People have struck a "Faustian bargain" in the way they have become comfortable giving away so much personal information about themselves, says insurance giant Aviva's CIO Cathryn Riley.

Speaking to Computer Weekly, Riley said: “My feeling at the moment is the generation today has struck a bit of a Faustian bargain in being willing to give away data in return for a better customer experience.

“But if that gets abused in any way then I think people will become more private. Whether we eventually do see people becoming more guarded or thinking about how they might exploit and charge for that personal data – time will tell. But I wouldn’t say people will necessarily continue to give data about themselves freely, I think they may become more conscious about it.”
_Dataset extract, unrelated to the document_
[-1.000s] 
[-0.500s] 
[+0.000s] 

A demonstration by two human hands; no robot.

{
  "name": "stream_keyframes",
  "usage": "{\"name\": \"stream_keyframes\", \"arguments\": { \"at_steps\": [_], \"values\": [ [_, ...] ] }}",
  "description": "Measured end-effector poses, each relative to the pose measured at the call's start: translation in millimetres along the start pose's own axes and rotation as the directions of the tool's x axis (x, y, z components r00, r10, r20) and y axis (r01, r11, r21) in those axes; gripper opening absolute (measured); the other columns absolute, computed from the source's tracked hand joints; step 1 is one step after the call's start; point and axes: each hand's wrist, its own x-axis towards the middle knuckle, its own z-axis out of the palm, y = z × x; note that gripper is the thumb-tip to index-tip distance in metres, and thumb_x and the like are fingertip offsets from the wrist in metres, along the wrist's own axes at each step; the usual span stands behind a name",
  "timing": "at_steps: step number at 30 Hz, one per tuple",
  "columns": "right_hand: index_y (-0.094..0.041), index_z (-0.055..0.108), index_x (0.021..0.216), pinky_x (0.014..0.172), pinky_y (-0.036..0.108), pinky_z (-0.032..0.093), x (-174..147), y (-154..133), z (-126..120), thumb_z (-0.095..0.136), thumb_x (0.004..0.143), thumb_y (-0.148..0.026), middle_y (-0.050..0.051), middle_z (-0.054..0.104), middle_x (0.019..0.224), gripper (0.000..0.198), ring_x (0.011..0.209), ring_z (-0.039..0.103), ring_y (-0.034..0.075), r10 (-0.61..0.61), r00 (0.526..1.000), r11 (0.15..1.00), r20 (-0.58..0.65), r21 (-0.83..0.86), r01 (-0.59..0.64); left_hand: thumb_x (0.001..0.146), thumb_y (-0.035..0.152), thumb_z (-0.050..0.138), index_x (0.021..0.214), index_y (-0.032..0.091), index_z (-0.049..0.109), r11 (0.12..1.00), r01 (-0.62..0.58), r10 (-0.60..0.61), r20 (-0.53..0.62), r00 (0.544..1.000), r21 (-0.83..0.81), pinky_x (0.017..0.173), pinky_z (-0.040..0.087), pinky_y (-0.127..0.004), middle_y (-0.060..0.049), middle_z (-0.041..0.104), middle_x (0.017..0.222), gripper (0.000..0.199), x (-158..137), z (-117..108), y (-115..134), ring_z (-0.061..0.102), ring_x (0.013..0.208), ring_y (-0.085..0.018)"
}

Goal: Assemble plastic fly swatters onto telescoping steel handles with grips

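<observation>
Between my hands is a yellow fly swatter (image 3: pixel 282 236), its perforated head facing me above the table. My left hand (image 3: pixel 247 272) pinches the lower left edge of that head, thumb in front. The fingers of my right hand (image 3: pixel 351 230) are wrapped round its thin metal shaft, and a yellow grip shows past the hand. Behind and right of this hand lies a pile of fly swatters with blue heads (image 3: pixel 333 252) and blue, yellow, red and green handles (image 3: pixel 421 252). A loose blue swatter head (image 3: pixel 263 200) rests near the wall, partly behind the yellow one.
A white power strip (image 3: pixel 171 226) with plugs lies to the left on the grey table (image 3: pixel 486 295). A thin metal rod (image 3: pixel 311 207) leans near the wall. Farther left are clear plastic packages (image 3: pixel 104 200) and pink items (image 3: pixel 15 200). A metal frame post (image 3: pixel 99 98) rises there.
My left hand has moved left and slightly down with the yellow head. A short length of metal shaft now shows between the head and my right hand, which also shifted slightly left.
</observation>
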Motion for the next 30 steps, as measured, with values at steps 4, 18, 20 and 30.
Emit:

Riley said the challenge for insurers was being able to effectively use personal information now that more organisations have started to move into that space. 

“We don’t own that domain [of customer information] any more, as personal information is now so widely available. It used to be something that insurers brought to the party," she said.

“Now actually people will tell you lots of things about themselves on Facebook, so lots of that data is no longer our sole domain, so the challenge is how do we stay on top of the ability to use that data and make it count, particularly as other people are now entering our space, with products like Google Advisor, for example. And we’ve seen retailers, not becoming underwriters, but certainly entering into the financial services space, too."

Unstructured data is presenting a huge challenge for the industry, she said: “We as insurers have to ensure we use all the expertise we have to understand how to utilise that data so we can continue to make it count in our products, propositions and customer service. I think it’s a fantastic opportunity because we are good at it, but it is a challenge because of the sheer explosion of it.”